J'ai assisté hier, à Bobigny, à la générale d'Orphée et Eurydice de Gluck, dans la version de Berlioz, amputée cependant des ballets et pantomimes, au bénéfice, peut-être, d'une vidéo supplétive.

L'opéra est interprété par les solistes de l'Atelier Lyrique de l'Opéra de Paris et par le Département Supérieur pour Jeunes chanteurs du Jeune Chœur de Paris - 28 jeunes sur le plateau, à la diction chantée parfois incompréhensible et deux chefs de chœur. Eux - mêmes accompagnés par l'Orchestre-Atelier Ostinato - 49 musiciens dans la fosse, dirigés par Geoffroi Jourdain, acclamés au salut .

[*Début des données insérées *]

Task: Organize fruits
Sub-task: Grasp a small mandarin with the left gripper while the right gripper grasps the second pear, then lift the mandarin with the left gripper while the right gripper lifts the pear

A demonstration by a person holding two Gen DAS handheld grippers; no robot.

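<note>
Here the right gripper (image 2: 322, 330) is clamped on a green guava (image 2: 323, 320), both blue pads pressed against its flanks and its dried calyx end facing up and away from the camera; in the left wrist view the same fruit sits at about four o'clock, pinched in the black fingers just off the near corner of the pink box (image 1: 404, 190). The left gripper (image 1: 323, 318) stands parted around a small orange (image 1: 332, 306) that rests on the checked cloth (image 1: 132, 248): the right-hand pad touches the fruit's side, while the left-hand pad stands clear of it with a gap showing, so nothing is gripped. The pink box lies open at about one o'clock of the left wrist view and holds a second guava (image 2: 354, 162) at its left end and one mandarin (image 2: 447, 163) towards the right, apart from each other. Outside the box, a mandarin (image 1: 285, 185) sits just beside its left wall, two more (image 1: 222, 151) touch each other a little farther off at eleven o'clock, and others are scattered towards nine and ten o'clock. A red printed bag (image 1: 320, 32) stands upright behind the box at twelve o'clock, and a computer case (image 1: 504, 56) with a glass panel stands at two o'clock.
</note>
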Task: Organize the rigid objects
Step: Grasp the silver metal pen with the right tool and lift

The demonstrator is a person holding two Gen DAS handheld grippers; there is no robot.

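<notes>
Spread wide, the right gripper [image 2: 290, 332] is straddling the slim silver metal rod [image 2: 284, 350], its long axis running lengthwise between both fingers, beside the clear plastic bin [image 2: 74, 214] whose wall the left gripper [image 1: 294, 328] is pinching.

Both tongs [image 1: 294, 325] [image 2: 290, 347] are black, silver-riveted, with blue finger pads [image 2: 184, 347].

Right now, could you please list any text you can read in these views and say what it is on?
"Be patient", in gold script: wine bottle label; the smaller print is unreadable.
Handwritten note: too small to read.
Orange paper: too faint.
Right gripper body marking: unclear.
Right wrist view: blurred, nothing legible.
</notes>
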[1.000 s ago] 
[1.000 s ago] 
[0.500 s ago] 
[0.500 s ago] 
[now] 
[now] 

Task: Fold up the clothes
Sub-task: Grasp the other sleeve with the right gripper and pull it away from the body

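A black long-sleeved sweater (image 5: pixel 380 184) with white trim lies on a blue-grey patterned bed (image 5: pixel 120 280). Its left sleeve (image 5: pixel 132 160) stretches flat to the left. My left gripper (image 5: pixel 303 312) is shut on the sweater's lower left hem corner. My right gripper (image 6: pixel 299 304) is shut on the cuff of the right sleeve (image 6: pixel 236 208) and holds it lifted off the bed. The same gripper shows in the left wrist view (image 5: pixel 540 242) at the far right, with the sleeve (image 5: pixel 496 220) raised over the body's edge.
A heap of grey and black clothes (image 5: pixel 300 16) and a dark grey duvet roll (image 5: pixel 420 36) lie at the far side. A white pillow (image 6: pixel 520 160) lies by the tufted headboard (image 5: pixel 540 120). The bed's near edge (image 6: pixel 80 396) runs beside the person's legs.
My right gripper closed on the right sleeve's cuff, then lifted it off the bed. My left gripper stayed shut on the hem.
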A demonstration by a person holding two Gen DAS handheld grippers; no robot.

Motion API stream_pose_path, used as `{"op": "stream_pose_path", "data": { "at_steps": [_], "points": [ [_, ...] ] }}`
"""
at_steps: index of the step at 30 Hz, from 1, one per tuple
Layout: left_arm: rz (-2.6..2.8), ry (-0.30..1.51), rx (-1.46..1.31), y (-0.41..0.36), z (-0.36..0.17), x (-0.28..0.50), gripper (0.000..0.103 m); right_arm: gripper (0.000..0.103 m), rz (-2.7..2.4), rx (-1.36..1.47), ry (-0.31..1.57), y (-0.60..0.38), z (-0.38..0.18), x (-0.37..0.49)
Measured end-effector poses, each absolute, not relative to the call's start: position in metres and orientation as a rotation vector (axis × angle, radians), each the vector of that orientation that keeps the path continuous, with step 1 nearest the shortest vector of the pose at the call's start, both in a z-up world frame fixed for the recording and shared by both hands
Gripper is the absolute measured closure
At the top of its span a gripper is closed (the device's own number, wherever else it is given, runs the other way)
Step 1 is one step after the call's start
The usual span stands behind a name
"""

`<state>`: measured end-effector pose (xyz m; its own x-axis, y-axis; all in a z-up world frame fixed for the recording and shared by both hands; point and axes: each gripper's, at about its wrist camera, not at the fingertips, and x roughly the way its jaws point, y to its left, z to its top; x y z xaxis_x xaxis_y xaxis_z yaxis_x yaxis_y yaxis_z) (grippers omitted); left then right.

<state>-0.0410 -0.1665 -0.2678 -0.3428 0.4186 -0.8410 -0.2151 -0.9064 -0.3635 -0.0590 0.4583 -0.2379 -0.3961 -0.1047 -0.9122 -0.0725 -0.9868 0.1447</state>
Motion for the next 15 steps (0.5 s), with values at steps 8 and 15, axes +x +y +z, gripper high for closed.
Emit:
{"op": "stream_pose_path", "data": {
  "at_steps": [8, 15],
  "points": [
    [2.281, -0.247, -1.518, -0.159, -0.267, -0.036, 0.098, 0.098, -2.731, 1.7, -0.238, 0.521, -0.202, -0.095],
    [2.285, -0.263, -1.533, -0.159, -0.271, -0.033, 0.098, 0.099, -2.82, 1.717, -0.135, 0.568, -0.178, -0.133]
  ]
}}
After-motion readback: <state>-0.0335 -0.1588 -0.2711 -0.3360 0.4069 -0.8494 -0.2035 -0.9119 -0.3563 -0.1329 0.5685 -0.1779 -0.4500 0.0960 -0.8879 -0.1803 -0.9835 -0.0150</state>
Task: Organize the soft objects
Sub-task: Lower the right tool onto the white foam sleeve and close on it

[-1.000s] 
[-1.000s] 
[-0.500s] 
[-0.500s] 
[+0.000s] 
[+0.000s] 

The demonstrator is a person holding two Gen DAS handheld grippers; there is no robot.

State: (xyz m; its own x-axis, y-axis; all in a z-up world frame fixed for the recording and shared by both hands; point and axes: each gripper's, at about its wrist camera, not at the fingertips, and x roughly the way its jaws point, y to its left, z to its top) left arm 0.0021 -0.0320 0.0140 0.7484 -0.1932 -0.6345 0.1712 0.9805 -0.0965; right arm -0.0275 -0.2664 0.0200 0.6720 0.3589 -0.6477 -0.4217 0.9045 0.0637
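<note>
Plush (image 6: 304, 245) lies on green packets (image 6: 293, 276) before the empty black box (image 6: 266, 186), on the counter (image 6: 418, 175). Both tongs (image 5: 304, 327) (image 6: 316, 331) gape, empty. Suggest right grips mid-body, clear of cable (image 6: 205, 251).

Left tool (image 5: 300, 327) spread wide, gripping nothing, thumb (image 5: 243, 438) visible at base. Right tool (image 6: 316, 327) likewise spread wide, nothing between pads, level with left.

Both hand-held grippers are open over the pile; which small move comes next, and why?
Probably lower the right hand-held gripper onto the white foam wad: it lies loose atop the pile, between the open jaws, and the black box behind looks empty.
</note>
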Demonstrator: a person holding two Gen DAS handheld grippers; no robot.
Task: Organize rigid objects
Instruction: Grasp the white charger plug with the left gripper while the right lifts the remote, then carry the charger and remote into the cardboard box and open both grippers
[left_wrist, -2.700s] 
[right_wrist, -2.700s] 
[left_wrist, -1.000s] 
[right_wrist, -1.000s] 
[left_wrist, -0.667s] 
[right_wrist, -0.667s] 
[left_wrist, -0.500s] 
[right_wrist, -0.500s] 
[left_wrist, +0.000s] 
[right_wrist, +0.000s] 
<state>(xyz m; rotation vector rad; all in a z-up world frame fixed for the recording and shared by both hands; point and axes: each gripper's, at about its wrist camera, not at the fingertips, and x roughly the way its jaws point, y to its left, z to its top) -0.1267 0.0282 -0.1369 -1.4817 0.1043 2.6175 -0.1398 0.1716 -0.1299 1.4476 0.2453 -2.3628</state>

Le montage financier initié par l'Atelier lyrique de l'Opéra national de Paris et la MC93 est remarquable d'utilisation institutionnelle de fonds publics disponibles auxquels se rajoutent les mécénats de l'AROP et de Pernod Ricard.

L'Orchestre-Atelier Ostinato reçoit en Île de France le soutien du ministère de la Culture (DRAC), du Conseil régional, du Conseil général du Val d'Oise, de la Mairie de Paris et de l'AFDAS

C'est dire que les moyens sont mis en place pour aider à l'insertion de jeunes professionnels dans le monde très fermé et très exigeant du lyrique.

 

Demander à Dominique Pitoiset d'assurer la "mise en scène" reste cependant une idée saugrenue. Pourquoi donner une telle responsabilité, culturelle, artistique et humaine à quelqu'un qui semble travailler si mal et si loin de la musique ?

Un seul coup d'œil sur les bégaiements et hésitations autour de la signification du livret (comme si le livret devait être mis en scène comme on le fait d'une pièce de théâtre) de Dominique Pitoiset et de son collaborateur ("la difficulté est de rendre explicite cette dramaturgie souterraine") aurait bien dû servir de répulsif à des financiers attentifs et amateurs d'art lyrique.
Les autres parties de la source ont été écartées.